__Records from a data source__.
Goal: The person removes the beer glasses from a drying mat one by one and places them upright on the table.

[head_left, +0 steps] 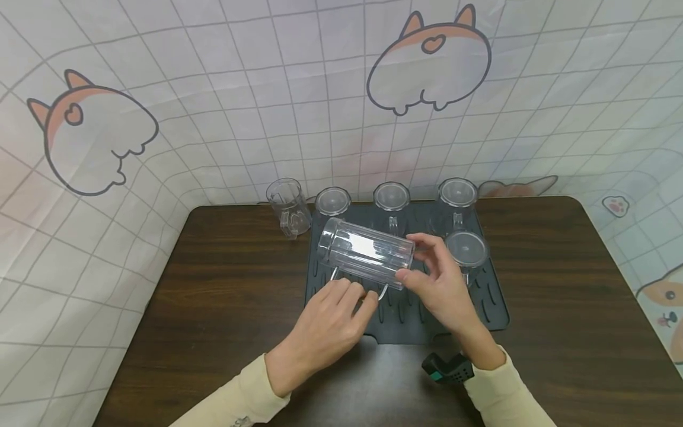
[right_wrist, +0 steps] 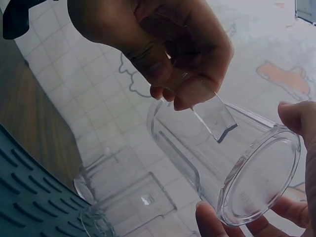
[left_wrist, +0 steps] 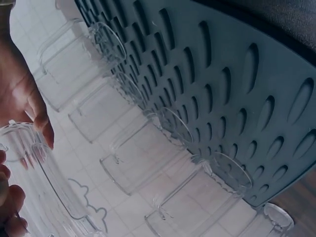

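Left hand is gripping the handle, mug stretching sideways beyond those fingers, right hand clasping its nearer end!

- The held mug is seen as clear and glossy; glass or plastic cannot be told apart.
- Along the far edge of the mat, clear, shiny mugs are shown.
- The mat is finished matt, textured with short relief marks.
- The table is surfaced in dark wood grain, faintly glossed at its near edge.
- Sleeves are made of matt cloth.
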The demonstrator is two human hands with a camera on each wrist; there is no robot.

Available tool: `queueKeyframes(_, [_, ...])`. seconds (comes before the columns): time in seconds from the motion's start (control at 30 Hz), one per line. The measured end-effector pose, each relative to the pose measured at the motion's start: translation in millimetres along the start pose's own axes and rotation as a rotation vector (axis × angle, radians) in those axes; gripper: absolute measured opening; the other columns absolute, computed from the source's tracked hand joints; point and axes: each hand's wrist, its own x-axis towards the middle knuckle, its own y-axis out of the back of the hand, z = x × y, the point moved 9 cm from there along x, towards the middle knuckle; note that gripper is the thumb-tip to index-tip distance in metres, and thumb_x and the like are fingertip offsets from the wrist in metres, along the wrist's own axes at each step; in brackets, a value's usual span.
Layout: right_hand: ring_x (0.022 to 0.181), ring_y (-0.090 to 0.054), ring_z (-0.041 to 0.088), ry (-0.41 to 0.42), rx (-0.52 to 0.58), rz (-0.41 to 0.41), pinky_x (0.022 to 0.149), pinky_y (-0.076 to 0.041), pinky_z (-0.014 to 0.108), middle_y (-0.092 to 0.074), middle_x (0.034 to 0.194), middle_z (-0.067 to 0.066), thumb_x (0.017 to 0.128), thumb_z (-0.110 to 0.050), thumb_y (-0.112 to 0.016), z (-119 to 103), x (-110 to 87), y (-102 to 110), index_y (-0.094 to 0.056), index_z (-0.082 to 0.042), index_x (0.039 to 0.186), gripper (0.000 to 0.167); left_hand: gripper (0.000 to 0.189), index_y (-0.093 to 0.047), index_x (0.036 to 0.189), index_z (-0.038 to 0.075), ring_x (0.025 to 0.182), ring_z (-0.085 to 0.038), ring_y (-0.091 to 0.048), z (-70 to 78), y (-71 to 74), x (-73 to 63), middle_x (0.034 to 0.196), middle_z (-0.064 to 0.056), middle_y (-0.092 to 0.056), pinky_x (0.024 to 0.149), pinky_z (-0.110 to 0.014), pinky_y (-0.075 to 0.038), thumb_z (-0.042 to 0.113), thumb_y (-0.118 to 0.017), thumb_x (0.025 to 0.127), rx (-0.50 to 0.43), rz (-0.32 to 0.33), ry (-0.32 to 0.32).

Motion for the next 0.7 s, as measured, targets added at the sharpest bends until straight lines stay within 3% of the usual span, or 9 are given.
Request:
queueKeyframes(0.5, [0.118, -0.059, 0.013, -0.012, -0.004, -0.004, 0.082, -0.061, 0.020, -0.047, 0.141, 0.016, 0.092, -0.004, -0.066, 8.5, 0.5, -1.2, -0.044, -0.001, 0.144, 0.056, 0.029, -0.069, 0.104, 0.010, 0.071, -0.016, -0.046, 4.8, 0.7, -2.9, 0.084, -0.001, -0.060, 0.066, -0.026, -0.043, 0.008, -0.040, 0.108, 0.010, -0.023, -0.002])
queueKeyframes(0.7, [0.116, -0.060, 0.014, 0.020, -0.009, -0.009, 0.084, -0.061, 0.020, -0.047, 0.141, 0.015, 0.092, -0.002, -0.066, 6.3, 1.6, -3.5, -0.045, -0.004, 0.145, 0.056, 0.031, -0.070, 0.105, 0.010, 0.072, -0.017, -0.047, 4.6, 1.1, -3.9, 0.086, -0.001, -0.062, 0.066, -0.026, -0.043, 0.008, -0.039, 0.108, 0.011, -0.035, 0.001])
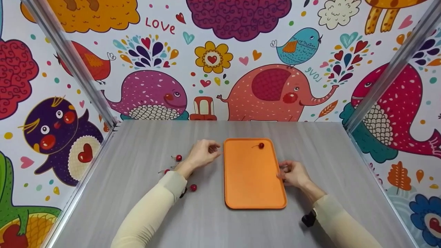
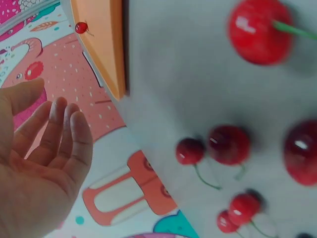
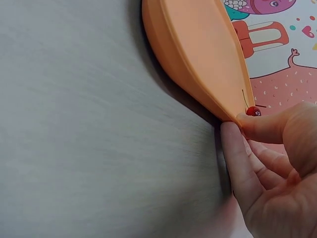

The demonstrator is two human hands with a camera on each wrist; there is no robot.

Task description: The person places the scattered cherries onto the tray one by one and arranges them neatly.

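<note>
An orange tray lies on the table, with one red cherry near its far edge. My right hand pinches the tray's right rim between thumb and fingers, as the right wrist view shows with the hand at the rim. Just left of the tray is my left hand; its fingers are loosely bent and hold nothing. Several stemmed cherries lie on the table left of the tray. In the head view my left forearm passes over that group and hides part of it.
The grey table meets a wall printed with cartoon animals at the back. Metal posts stand at the sides. Near my left forearm lies another cherry. A dark wrist device hangs below the right sleeve.
</note>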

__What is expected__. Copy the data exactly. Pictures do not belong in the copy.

__Written answer__.
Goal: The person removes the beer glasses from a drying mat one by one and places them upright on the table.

[head_left, +0 steps] 
[right_wrist, +0 steps] 
[left_wrist, +0 steps] 

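Left hand is gripping the handle, mug stretching sideways beyond those fingers, right hand clasping its nearer end!

- The held mug is seen as clear and glossy; glass or plastic cannot be told apart.
- Along the far edge of the mat, clear, shiny mugs are shown.
- The mat is finished matt, textured with short relief marks.
- The table is surfaced in dark wood grain, faintly glossed at its near edge.
- Sleeves are made of matt cloth.
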The demonstrator is two human hands with a camera on each wrist; there is no robot.

Available tool: `queueKeyframes(_, [_, ...])`. seconds (comes before the columns): time in seconds from the motion's start (control at 30 Hz), one per line. The measured end-effector pose, each relative to the pose measured at the motion's start: translation in millimetres along the start pose's own axes and rotation as a rotation vector (axis × angle, radians) in those axes; gripper: absolute measured opening; the other columns absolute, computed from the source's tracked hand joints; point and axes: each hand's wrist, its own x-axis towards the middle knuckle, its own y-axis out of the back of the hand, z = x × y, the point moved 9 cm from there along x, towards the middle knuckle; note that gripper is the thumb-tip to index-tip distance in metres, and thumb_x and the like are fingertip offsets from the wrist in metres, along the wrist's own axes at each step; in brackets, a value's usual span.
Layout: right_hand: ring_x (0.022 to 0.181), ring_y (-0.090 to 0.054), ring_z (-0.041 to 0.088), ry (-0.41 to 0.42), rx (-0.52 to 0.58), rz (-0.41 to 0.41), pinky_x (0.022 to 0.149), pinky_y (-0.076 to 0.041), pinky_z (-0.014 to 0.108), middle_y (-0.092 to 0.074), middle_x (0.034 to 0.194), middle_z (-0.067 to 0.066), thumb_x (0.017 to 0.128), thumb_z (-0.110 to 0.050), thumb_y (-0.112 to 0.016), z (-119 to 103), x (-110 to 87), y (-102 to 110), index_y (-0.094 to 0.056), index_z (-0.082 to 0.042), index_x (0.039 to 0.186), gripper (0.000 to 0.167); left_hand: gripper (0.000 to 0.189), index_y (-0.093 to 0.047), index_x (0.036 to 0.189), index_z (-0.038 to 0.075), ring_x (0.025 to 0.182), ring_z (-0.085 to 0.038), ring_y (-0.091 to 0.048), z (-70 to 78), y (-71 to 74), x (-73 to 63), middle_x (0.034 to 0.196), middle_z (-0.064 to 0.056), middle_y (-0.092 to 0.056), pinky_x (0.024 to 0.149), pinky_z (-0.110 to 0.014), pinky_y (-0.075 to 0.038), thumb_z (-0.042 to 0.113), thumb_y (-0.118 to 0.017), thumb_x (0.025 to 0.127), rx (-0.50 to 0.43), rz (-0.32 to 0.33), ry (-0.32 to 0.32).

Motion for the next 0.7 s, as measured, targets added at the sharpest bends until straight lines stay within 3% of the usual span, or 9 are given.
Request:
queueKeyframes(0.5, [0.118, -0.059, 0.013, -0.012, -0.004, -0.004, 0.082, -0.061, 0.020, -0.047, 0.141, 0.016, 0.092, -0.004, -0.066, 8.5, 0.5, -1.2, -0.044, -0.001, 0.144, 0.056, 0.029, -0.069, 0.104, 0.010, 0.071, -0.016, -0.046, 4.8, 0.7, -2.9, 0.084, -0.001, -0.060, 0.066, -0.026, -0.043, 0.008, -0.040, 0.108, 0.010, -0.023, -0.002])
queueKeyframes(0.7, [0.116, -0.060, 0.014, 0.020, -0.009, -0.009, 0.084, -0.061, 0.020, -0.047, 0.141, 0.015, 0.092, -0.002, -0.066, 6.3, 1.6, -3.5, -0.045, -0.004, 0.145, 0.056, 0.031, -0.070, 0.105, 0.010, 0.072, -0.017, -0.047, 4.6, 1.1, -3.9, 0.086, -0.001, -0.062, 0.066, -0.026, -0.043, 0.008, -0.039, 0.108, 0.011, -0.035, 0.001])

The demonstrator is two human hands with a camera on each wrist; there is no robot.

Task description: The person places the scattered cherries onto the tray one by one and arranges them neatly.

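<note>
An orange tray lies on the table, with one red cherry near its far edge. My right hand pinches the tray's right rim between thumb and fingers, as the right wrist view shows with the hand at the rim. Just left of the tray is my left hand; its fingers are loosely bent and hold nothing. Several stemmed cherries lie on the table left of the tray. In the head view my left forearm passes over that group and hides part of it.
The grey table meets a wall printed with cartoon animals at the back. Metal posts stand at the sides. Near my left forearm lies another cherry. A dark wrist device hangs below the right sleeve.
</note>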

Nothing further remains for this exercise.